> Task
Produce a word-for-word copy of the data below.
Source material Start Marker
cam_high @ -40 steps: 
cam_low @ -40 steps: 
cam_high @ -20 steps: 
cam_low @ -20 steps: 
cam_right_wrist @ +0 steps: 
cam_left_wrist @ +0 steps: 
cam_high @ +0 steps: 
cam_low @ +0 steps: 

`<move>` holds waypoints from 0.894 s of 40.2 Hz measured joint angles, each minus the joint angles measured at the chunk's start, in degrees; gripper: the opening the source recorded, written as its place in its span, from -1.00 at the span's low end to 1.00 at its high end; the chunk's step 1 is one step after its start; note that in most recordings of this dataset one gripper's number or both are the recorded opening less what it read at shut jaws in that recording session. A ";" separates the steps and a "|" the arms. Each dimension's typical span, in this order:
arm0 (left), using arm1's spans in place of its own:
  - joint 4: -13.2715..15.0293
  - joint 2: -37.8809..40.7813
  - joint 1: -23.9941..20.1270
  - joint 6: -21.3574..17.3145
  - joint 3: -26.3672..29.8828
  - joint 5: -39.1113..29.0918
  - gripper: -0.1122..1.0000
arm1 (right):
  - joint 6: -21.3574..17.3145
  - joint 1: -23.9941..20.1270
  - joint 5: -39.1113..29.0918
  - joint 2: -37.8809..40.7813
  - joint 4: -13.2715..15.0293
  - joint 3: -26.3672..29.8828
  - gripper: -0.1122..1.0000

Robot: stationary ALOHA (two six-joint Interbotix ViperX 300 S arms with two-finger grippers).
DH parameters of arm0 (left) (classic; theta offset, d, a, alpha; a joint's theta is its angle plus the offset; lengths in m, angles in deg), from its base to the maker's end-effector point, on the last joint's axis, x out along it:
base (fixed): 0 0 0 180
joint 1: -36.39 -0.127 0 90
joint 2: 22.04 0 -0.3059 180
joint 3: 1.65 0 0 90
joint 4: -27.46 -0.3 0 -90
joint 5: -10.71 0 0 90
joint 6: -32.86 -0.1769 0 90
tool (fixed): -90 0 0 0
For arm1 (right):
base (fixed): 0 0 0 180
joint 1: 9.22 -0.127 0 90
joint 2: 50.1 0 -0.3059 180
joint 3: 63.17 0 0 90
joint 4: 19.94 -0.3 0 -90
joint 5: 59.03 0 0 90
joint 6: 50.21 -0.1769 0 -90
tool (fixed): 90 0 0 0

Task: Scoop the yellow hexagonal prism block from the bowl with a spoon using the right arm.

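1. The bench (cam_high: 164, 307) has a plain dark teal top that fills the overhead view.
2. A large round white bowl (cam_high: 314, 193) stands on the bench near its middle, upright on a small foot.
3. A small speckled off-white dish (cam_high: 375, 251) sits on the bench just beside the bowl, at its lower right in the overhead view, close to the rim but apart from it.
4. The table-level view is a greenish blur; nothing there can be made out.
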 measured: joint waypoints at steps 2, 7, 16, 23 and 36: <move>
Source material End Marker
> Your response
cam_high @ -40 steps: 
cam_low @ -40 steps: 
cam_high @ -20 steps: 
cam_low @ -20 steps: 
cam_right_wrist @ +0 steps: 
cam_left_wrist @ +0 steps: 
cam_high @ +0 steps: 
cam_low @ +0 steps: 

`<move>` holds waypoints from 0.894 s of 40.2 Hz measured joint angles, each minus the joint angles measured at the chunk's start, in degrees; gripper: the opening the source recorded, written as its place in its span, from -1.00 at the span's low end to 1.00 at its high end; the chunk's step 1 is one step after its start; note that in most recordings of this dataset one gripper's number or both are the recorded opening less what it read at shut jaws in that recording session. A ";" separates the steps and a "|" the arms. Each dimension's typical span, in this order:
arm0 (left), using arm1's spans in place of its own:
  - joint 4: -13.2715..15.0293
  - joint 2: -37.8809..40.7813
  - joint 1: -23.9941..20.1270
  - joint 6: -21.3574..17.3145
  - joint 3: -26.3672..29.8828
  - joint 5: -39.1113..29.0918
  - gripper: -0.1122..1.0000
arm1 (right):
  - joint 6: -21.3574..17.3145
  - joint 1: -23.9941..20.1270
  - joint 5: -39.1113..29.0918
  - joint 2: -37.8809..40.7813
  - joint 4: -13.2715..15.0293
  - joint 3: -26.3672..29.8828
  - gripper: -0.1122..1.0000

Robot: stationary ALOHA (two six-joint Interbotix ViperX 300 S arms with two-finger grippers).
DH parameters of arm0 (left) (classic; theta offset, d, a, alpha; a joint's theta is its angle plus the offset; lengths in m, angles in deg), from its base to the maker's end-effector point, on the last joint's axis, x out along it:
base (fixed): 0 0 0 180
joint 1: -36.39 -0.127 0 90
joint 2: 22.04 0 -0.3059 180
joint 3: 1.65 0 0 90
joint 4: -27.46 -0.3 0 -90
joint 5: -10.71 0 0 90
joint 6: -32.86 -0.1769 0 90
tool (fixed): -90 0 0 0
For arm1 (right):
base (fixed): 0 0 0 180
joint 1: 9.22 -0.127 0 90
joint 2: 50.1 0 -0.3059 180
joint 3: 63.17 0 0 90
joint 4: 19.94 -0.3 0 -90
joint 5: 59.03 0 0 90
joint 6: 50.21 -0.1769 0 -90
tool (fixed): 90 0 0 0

Task: Scoop the yellow hexagonal prism block from the bowl with a spoon using the right arm.

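1. The bench (cam_high: 164, 307) has a plain dark teal top that fills the overhead view.
2. A large round white bowl (cam_high: 314, 193) stands on the bench near its middle, upright on a small foot.
3. A small speckled off-white dish (cam_high: 375, 251) sits on the bench just beside the bowl, at its lower right in the overhead view, close to the rim but apart from it.
4. The table-level view is a greenish blur; nothing there can be made out.
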 measured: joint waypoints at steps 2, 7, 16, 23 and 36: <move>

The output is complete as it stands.